WINC is Currently Version 0. ( August 2008).

These annotations may be found, browsed, and downloaded at


We ran 8.5 million molecules in ZINC (8.1 currently purchasable) against the MDDR and WOMBAT databases using the SEA method. This resulted in nearly 14 M suggestions of possible activity having P-values better than 10^-10, which are accessible from this page.

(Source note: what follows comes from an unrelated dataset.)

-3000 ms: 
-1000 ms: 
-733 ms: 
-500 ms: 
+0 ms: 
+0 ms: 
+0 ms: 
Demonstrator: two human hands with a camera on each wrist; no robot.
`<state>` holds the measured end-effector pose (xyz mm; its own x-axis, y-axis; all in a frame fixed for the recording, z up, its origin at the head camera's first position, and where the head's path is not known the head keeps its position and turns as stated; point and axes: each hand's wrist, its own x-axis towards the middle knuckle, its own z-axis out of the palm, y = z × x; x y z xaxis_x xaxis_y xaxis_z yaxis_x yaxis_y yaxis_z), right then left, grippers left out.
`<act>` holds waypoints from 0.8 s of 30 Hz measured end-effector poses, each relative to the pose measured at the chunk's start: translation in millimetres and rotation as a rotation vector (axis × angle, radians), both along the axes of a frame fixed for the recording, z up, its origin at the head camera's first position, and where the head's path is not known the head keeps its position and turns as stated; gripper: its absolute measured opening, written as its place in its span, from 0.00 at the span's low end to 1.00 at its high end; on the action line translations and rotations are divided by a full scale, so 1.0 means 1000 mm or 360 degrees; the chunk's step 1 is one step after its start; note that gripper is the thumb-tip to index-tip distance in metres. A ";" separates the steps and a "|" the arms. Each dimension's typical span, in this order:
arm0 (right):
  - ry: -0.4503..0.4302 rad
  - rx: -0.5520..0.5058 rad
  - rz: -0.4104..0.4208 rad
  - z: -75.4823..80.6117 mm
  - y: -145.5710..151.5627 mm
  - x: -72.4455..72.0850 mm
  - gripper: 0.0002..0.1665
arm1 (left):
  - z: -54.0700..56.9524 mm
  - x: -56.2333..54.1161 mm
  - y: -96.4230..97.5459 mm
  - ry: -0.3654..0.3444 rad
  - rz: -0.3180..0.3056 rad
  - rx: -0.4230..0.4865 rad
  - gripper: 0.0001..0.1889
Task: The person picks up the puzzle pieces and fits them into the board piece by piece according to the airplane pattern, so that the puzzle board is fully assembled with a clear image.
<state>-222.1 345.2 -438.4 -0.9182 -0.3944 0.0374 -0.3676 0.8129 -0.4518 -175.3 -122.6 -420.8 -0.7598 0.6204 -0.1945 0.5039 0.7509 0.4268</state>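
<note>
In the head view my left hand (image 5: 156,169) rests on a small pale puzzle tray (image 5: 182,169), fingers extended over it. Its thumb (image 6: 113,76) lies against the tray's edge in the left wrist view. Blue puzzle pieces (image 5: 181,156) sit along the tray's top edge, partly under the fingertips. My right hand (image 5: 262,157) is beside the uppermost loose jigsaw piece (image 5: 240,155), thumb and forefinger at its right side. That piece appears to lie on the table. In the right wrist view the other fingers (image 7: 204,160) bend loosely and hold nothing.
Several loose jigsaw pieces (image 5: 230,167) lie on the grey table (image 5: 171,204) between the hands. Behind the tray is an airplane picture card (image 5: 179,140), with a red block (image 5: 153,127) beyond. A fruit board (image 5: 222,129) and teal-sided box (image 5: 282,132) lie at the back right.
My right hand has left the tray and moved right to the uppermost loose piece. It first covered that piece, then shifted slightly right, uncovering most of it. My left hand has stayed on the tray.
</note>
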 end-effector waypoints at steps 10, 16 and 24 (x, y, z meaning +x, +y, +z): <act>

The items in the table are sorted by number of suggested molecules per annotation. The columns are as follows:

  • Source annotation ID : these are the codes used in the MDDR and Wombat. Click on this link to see the molecules in the ZINC results browser. The implementation here is weak, but you should still be able to see some of the molecules.
  • SEA-suggested activity. These are the text descriptions corresponding to the codes in the first column. From Wombat, trailing - means antagonist, + means agonist, no character means not specified or not relevant.
  • Number of annotations. This is the number of ZINC molecules with P-value better than 10^-10 for this annotation.
  • WINC #: This is just a number we use to keep track of each annotation internally, and is the name of the SMILES file containing all the suggestions that you can get by clicking on this link.

How to use

Suppose you seek new 5 HT1D Antagonists. Use the search feature of your browser to find the corresponding row in the web page, and download the SMILES. View the SMILES on your local computer. Pick compounds you like, enter the ZINC ID (in the SMILES file) into ZINC to find how to purchase the compound. Note, about 5% of the suggestions in WINC are not purchasable. For instance, some of them are actual drugs, that provide useful controls on the calculation.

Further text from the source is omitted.